Tom Cunliffe has assessed hundreds of sailors for the RYA Yachtmaster exam. He shares a few skipper's tips with us...
Calibrate the sounder
Thank goodness today’s echosounders can be set to remove the ‘depth below transducer’ factor. Charter operators seem to set theirs to ‘depth below keel, plus a little bit for safety’. I’m sure their reasons are based on bitter experience, but this makes me feel distinctly patronised.

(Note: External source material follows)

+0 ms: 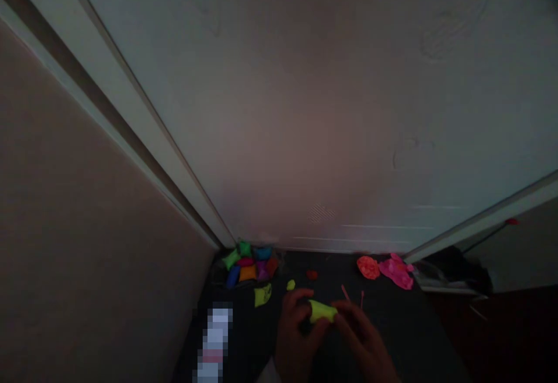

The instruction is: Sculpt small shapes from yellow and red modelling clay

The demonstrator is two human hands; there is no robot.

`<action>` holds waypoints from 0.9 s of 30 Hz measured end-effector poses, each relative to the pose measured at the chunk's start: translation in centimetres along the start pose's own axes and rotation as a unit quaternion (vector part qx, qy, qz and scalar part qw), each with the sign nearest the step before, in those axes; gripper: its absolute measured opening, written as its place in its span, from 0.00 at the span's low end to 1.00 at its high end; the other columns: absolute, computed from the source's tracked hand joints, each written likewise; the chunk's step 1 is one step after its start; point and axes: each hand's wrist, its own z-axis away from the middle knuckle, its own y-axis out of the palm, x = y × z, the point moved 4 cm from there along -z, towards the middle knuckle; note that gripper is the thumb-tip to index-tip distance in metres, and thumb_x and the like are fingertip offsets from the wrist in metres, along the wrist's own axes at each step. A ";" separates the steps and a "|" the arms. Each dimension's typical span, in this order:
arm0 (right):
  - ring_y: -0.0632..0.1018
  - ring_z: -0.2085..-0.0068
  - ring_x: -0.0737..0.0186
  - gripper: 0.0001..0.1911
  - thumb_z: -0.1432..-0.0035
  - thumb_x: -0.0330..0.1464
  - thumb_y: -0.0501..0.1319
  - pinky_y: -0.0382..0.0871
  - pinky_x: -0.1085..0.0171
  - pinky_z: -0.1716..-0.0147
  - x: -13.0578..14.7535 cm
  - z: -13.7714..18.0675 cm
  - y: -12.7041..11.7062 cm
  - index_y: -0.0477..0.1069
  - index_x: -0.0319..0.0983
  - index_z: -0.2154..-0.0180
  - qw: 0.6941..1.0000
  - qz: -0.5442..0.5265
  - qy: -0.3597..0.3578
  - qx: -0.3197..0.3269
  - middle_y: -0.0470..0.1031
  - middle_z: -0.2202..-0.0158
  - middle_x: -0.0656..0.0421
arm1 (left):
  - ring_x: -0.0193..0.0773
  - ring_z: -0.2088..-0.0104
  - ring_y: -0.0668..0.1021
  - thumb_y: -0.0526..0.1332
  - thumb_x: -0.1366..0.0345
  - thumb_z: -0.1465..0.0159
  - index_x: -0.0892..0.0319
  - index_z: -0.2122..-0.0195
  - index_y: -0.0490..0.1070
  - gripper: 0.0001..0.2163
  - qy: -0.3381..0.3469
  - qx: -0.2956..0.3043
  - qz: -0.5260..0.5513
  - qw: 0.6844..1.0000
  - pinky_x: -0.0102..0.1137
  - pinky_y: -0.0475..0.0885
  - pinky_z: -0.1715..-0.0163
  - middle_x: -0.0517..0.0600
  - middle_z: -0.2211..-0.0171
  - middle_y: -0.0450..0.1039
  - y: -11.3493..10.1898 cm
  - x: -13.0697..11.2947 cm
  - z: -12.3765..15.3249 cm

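Observation:
A bright yellow piece of soft modelling clay [322, 311] is stretched between my two hands, low in the view. My left hand [296, 333] pinches its left end between thumb and curled fingers. At the opposite end, the fingertips of my right hand [361, 336] are closed on the clay. Just beyond my left fingers lies a small yellow lump [290, 285]. A flat yellow packet [262, 295] with dark print rests to the left of it. Two thin pink sticks [345, 292] lie past my right hand.
Several coloured clay packets [247, 272] are grouped at the dark table's [418, 336] back left corner. A small red lump [311, 275] sits near the middle back. Coral [368, 267] and pink crumpled pieces [396, 271] lie back right. A white panel [305, 139] rises behind; a pixelated strip [214, 342] is left.

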 end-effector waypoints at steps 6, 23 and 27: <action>0.77 0.68 0.58 0.14 0.58 0.42 0.62 0.72 0.64 0.69 1.4 1.3 0.5 0.70 0.41 0.68 0.998 -0.052 0.007 0.024 0.76 0.69 0.57 | 0.45 0.59 0.73 0.60 0.60 0.51 0.59 0.76 0.74 0.08 0.033 0.017 0.034 0.999 0.40 0.68 0.57 0.56 0.62 0.71 -0.5 -1.0 0.9; 0.76 0.69 0.63 0.11 0.55 0.37 0.61 0.69 0.66 0.70 10.4 5.8 2.0 0.67 0.39 0.68 0.987 -0.064 -0.131 0.072 0.74 0.71 0.58 | 0.42 0.57 0.71 0.61 0.64 0.49 0.59 0.72 0.74 0.06 0.120 -0.016 0.039 0.992 0.37 0.65 0.56 0.53 0.60 0.69 -5.9 -9.1 3.1; 0.75 0.68 0.66 0.09 0.52 0.35 0.60 0.69 0.68 0.69 12.0 9.2 0.9 0.67 0.41 0.66 0.983 -0.067 -0.150 0.077 0.73 0.72 0.60 | 0.41 0.58 0.71 0.62 0.64 0.49 0.58 0.72 0.74 0.05 0.156 0.027 0.036 0.987 0.37 0.65 0.56 0.53 0.61 0.70 -6.4 -12.0 5.6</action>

A sounder is not just a last-ditch guardian against going aground. It’s also a navigation instrument. Every time I fix my position on a paper chart, the automatic follow-up is to check the depth to see if the charted plot and the sounded reality stack up. Where tide is relevant, I have a reasonable idea in my head of height, or I can quickly read the tidal graph made up before I started. With the sounder set to ‘depth of water’, the check is then instant. In fog, if all else fails and I’m left with only compass and sounder, it’s ‘depth’ I want to compare with the chart, not how much may or may not be under my keel. With the readout set to ‘below keel’ there’s always an additional factor to add. ‘A bit extra for safety’ increases uncertainty. It isn’t safe at all. And as for knowing when I’m going to run aground, if my boat draws 1.8m, she’ll stop when that’s what the sounder says.
Cut some slack
Drying out alongside a pontoon, it’s vital to remember that the relative height of your boat may end up lower – or higher – than it was when she was afloat, so leave some slack in your lines when you make fast. I once lost a cleat when I tied up tightly, only to return from the pub and find the pontoon had stayed sitting high on the mud while I sank into a nice hole left by a predecessor.